Chinese company eyeing Solomon Islands deep water port

Chinese company eyeing Solomon Islands deep water port


China eyeing Solomon Islands deep water port
Chinese government company can build a military base
Concerns over China’s growing influence in the South Pacific

Canberra. A Chinese state-run company is in talks to buy a deepwater port and a World War II airstrip forest area in the Solomon Islands. Talks in this regard are taking place amid concerns that China wants to establish a naval base in the South Pacific country. The Australian Broadcasting Corp (ABC) said on Monday that a delegation from China Forestry Group Corp had visited the forest area that covers most of Colombangar Island in 2019. He said that the said delegation had asked questions about the length of the ghat and the depth of the water, showing little interest in the trees.

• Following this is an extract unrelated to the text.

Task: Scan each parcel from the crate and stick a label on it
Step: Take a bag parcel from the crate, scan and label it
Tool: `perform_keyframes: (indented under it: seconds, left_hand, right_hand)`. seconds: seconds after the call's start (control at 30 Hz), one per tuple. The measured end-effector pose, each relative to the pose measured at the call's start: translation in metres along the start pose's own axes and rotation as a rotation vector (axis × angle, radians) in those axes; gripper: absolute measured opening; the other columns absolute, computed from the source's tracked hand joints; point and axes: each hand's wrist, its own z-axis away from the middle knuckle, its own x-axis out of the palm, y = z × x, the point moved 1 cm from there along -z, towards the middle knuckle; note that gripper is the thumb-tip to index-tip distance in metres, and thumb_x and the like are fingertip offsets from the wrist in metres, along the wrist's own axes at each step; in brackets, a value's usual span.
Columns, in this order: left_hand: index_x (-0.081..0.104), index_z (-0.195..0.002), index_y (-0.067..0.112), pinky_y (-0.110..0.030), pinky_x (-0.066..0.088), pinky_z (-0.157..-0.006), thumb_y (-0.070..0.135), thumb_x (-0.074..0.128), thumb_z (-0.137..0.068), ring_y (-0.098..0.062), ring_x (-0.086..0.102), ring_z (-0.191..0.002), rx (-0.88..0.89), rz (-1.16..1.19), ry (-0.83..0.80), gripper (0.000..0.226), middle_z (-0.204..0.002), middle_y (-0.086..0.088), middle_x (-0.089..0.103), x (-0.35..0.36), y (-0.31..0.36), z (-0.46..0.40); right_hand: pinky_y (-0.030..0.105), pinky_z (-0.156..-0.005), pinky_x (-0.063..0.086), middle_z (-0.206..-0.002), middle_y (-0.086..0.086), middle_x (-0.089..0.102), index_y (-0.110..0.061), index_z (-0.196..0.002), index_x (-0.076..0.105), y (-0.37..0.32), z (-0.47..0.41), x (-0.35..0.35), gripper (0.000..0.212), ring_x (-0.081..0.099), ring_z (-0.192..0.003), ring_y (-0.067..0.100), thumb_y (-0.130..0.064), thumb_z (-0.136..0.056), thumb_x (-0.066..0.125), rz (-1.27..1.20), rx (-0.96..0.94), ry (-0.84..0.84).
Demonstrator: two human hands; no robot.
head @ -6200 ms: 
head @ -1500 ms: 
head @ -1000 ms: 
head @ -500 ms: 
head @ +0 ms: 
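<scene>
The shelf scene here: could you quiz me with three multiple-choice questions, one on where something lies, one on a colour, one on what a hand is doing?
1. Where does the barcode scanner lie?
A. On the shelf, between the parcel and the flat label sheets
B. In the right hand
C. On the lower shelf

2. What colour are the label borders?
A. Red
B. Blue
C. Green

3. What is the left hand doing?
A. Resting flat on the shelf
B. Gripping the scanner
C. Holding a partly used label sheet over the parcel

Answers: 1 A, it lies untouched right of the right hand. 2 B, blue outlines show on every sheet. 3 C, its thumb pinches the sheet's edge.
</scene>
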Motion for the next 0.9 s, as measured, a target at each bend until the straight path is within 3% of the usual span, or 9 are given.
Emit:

According to ABC, the board of Colombangara Forest Products Ltd (KFPL) in May warned the newly elected Australian government of “risk or strategic threats” to Australia from such sales. Taiwan and Australia are shareholders on this board. ABC said Australia’s Department of Foreign Affairs and Trade wrote a counter-letter to the board last week, saying it was “not interfering.” Foreign Minister Penny Wong’s office said Australia is in contact with KFPL on a possible sale. “Australian High Commissioner to Honiara Lachlan Strahan is in regular contact with the management of KFPL and will continue to do so,” Wong’s office said in a statement.

The board wanted the Australian government to offer

“We value our position as the Solomon Islands’ first security and development partner, and we remain committed to working together to address our shared challenges,” the statement said. KFPL President Matthew English said in a statement that he “cannot comment on any business matter in connection with KFPL”. A KFPL official said on condition of anonymity that the board wanted the Australian government to make an offer or facilitate an offer from an Australian company.

Chinese military presence feared

The US and its allies are concerned about China’s growing influence in the South Pacific after China and Solomon signed a bilateral security agreement this year. This threatens a Chinese military presence less than 2,000 kilometers from the north-east coast of Australia. Australia already has a security pact with Solomons and Australian police have been maintaining peace in the capital, Honiara, since riots late last year. Solomon Prime Minister Manasseh Sogaware said that China will never be allowed to establish a military base in the country.